*** SUPPLIED RECORDS

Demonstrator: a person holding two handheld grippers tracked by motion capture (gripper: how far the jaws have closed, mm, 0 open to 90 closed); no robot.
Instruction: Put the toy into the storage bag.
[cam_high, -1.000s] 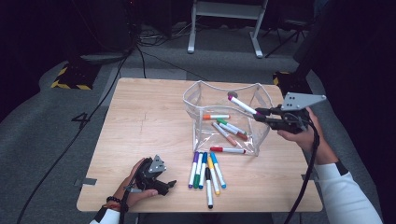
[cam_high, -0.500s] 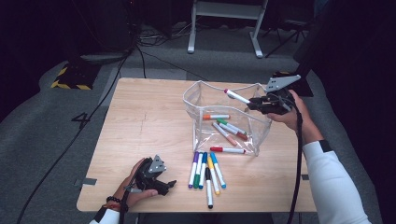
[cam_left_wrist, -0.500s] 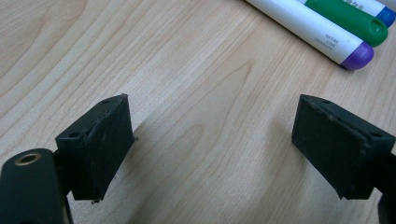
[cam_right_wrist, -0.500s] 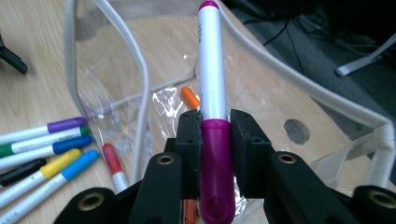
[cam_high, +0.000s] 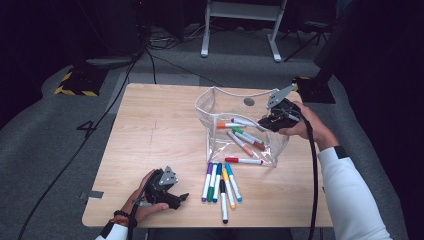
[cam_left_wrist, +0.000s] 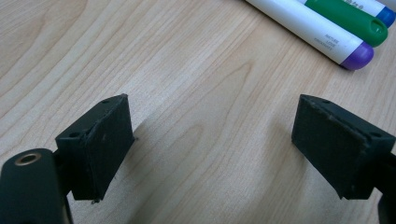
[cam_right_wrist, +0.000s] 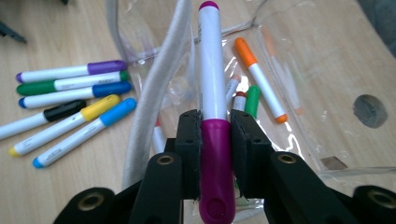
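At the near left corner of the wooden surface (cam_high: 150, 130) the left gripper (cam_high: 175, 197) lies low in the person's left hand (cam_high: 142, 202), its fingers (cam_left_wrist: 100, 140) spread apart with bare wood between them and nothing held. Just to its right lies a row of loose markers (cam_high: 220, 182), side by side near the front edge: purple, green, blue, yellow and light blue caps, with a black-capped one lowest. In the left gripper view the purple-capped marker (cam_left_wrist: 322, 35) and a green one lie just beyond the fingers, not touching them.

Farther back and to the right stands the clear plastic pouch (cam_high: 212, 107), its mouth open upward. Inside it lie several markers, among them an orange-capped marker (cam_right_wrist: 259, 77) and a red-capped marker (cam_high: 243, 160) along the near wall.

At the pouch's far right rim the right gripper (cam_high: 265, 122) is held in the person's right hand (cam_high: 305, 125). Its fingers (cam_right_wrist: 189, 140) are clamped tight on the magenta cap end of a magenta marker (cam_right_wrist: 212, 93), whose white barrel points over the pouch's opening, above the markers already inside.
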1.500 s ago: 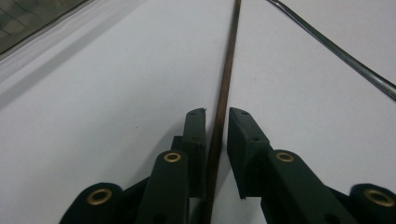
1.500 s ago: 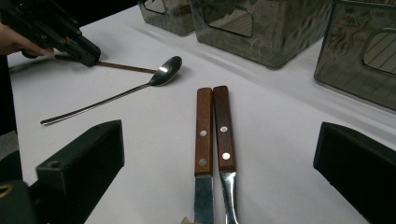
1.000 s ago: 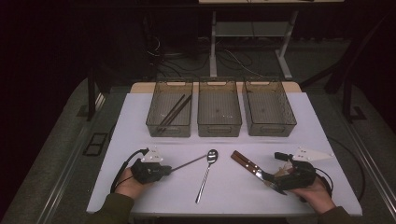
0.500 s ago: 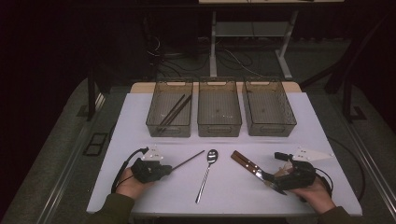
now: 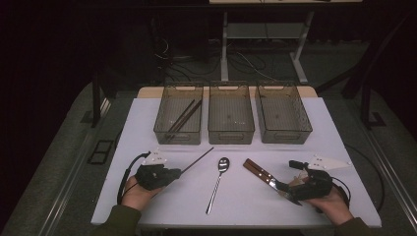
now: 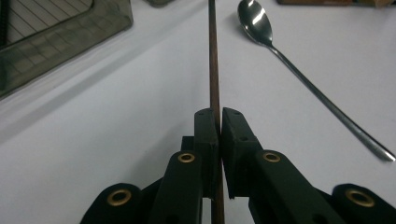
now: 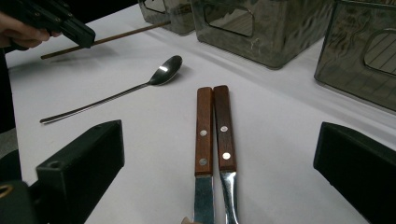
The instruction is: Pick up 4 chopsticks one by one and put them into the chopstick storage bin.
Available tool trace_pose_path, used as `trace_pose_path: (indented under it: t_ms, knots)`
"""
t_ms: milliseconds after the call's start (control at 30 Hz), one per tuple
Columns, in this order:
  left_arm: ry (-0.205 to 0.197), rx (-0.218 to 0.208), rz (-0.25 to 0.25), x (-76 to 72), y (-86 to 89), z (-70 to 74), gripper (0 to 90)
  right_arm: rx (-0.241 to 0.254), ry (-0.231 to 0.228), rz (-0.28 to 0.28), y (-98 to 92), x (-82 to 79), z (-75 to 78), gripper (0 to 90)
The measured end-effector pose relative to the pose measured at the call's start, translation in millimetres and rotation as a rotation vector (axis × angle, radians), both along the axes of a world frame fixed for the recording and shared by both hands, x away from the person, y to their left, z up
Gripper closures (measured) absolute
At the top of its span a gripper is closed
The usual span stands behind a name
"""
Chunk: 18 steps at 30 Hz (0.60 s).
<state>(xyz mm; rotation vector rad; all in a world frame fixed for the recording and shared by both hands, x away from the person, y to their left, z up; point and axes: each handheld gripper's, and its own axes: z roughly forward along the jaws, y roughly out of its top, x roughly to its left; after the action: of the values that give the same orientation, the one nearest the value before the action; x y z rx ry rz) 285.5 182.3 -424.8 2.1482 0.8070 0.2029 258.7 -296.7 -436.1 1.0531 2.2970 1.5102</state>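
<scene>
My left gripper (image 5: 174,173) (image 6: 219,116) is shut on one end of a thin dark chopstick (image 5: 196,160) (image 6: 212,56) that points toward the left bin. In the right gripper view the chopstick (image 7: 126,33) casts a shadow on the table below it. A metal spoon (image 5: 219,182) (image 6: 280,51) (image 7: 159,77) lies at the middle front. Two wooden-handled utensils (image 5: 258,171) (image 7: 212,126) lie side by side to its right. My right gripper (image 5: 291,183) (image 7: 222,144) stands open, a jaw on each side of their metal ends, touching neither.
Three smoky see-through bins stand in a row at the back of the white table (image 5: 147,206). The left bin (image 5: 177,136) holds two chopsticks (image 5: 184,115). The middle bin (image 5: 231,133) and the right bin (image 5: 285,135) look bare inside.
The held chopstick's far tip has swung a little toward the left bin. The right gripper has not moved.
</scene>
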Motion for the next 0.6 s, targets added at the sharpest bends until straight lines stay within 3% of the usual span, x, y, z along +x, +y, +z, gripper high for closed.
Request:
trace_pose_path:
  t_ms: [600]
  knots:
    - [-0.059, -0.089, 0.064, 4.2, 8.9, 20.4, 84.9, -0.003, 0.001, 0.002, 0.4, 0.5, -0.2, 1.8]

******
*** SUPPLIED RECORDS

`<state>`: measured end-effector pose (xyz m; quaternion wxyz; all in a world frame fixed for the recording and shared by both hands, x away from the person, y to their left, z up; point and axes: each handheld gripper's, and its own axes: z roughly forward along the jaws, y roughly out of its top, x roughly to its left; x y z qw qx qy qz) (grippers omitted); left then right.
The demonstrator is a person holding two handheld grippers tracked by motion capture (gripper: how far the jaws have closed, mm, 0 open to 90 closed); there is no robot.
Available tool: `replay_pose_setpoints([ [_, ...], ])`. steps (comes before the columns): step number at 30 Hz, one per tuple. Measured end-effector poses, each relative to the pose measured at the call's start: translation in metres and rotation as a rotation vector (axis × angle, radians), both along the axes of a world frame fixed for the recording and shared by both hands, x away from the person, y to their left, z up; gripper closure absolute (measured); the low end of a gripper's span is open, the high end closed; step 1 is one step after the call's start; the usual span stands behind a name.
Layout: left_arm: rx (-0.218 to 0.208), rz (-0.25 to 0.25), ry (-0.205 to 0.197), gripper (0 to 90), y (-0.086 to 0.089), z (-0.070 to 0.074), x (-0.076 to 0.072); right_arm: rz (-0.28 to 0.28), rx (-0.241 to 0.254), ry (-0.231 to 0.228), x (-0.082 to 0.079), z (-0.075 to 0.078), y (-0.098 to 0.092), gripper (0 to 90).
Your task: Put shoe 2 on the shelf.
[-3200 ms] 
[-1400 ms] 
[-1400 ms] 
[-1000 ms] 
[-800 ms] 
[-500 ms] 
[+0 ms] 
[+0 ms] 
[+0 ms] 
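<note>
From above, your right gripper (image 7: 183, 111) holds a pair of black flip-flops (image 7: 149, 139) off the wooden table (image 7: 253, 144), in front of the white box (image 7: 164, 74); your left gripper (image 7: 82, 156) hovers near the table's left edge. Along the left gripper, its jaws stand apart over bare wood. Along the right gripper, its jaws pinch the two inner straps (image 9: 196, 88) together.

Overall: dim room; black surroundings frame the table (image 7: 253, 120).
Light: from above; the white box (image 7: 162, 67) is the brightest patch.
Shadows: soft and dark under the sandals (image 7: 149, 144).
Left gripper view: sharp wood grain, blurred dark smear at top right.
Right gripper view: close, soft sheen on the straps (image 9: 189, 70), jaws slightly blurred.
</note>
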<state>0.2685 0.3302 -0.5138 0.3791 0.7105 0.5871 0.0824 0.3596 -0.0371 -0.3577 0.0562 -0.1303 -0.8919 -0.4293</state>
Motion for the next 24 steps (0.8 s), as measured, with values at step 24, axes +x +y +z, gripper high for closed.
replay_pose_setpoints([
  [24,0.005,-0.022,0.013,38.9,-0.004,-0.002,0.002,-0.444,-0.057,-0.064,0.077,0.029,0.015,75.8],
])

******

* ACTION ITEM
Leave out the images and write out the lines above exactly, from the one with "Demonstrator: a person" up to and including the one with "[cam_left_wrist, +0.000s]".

* SOLUTION TO THIS EXERCISE
Demonstrator: a person holding two handheld grippers tracked by motion capture (gripper: how far the jaws have closed, mm, 0 open to 90 closed); no robot.
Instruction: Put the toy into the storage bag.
[cam_high, -1.000s] 
[cam_high, -0.500s] 
[cam_left_wrist, -0.500s] 
[cam_right_wrist, -0.500s] 
[cam_high, +0.000s] 
[cam_left_wrist, +0.000s] 

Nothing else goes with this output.